_Task description_: Scan the entries below and state how many lines contain "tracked". No other output.

────

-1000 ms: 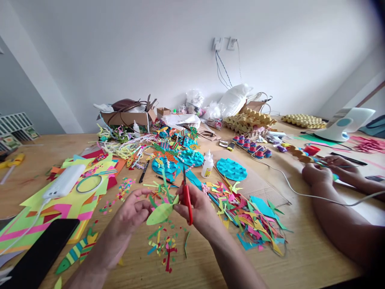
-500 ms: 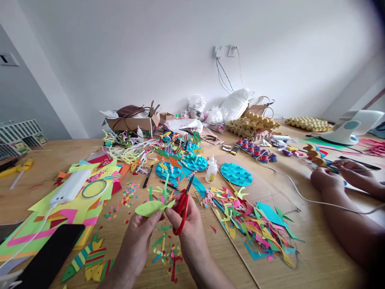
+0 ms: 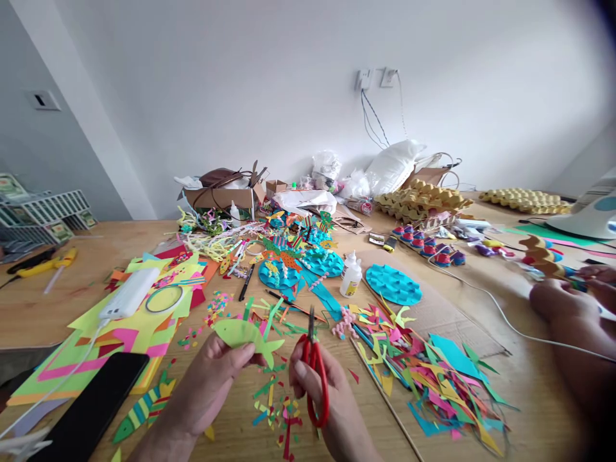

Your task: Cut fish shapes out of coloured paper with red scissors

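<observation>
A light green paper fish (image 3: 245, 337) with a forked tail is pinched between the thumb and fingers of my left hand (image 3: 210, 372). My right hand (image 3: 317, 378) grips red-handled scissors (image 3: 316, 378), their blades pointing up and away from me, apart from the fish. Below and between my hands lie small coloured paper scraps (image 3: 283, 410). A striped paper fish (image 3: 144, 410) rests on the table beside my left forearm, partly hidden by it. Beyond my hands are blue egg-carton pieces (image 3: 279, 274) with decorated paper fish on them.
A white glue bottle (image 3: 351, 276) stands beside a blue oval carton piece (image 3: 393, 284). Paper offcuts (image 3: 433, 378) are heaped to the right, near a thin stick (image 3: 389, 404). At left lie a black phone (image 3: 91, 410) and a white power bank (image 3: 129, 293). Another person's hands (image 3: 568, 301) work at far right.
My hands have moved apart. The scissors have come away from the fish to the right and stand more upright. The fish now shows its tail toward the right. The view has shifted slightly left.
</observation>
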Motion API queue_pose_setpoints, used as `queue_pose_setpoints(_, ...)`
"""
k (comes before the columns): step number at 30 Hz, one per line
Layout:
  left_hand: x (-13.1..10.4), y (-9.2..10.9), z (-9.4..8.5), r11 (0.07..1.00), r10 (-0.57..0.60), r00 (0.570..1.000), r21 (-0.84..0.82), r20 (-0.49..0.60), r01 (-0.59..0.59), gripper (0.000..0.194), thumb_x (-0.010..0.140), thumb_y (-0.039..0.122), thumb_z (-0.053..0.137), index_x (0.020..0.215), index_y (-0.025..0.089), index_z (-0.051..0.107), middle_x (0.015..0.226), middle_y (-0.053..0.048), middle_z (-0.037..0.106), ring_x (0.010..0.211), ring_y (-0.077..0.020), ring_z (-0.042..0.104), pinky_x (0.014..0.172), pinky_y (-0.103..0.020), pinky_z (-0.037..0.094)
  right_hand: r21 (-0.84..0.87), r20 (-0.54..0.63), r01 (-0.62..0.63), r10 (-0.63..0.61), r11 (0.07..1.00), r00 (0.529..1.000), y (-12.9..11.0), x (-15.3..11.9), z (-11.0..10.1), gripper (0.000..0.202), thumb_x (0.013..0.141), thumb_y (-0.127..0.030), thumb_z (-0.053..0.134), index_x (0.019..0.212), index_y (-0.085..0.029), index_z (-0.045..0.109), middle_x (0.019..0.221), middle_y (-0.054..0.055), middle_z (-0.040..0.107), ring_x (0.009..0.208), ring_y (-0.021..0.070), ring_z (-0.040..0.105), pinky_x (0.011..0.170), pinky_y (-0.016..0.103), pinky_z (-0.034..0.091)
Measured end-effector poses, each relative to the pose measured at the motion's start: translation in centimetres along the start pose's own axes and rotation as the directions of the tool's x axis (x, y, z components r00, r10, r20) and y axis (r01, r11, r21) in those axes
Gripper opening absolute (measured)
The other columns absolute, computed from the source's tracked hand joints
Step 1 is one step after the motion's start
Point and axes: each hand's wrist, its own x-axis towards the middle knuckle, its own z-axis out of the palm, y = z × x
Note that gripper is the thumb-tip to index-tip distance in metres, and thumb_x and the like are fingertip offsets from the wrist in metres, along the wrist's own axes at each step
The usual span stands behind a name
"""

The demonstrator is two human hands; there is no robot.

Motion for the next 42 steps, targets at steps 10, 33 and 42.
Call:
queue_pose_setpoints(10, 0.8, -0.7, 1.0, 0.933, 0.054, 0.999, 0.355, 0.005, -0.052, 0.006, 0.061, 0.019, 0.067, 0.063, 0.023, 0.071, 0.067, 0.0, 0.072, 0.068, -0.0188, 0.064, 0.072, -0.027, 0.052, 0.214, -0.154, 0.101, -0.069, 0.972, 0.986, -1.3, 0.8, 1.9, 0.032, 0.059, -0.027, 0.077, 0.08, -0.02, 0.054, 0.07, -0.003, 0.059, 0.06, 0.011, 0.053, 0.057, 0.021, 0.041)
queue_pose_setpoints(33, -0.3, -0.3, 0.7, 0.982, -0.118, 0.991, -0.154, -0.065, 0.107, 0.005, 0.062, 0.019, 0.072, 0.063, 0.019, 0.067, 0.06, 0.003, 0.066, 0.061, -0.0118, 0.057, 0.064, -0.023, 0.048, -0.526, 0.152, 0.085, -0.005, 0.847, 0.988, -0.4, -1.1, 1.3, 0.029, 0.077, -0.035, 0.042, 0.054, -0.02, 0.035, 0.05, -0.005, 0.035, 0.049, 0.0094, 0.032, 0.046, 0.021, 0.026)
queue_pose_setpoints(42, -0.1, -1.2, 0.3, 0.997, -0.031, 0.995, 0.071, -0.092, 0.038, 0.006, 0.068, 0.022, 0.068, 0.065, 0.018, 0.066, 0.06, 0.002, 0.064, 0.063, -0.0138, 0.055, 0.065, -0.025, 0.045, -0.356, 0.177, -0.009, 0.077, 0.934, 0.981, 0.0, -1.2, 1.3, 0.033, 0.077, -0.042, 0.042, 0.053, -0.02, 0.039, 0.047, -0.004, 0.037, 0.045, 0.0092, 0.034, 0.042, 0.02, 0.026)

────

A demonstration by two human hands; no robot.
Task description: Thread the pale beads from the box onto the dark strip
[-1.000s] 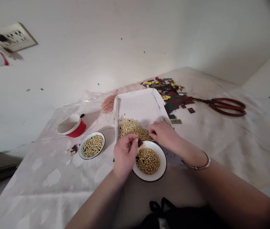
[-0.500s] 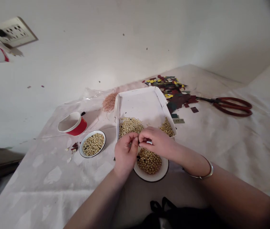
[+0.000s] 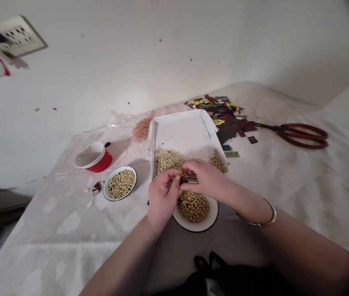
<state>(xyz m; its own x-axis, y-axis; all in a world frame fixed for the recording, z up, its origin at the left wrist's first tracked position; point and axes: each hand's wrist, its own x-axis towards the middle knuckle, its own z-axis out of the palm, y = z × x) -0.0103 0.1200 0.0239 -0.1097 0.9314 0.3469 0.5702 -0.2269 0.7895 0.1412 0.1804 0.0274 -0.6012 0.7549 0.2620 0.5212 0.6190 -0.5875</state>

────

_Task result_: 2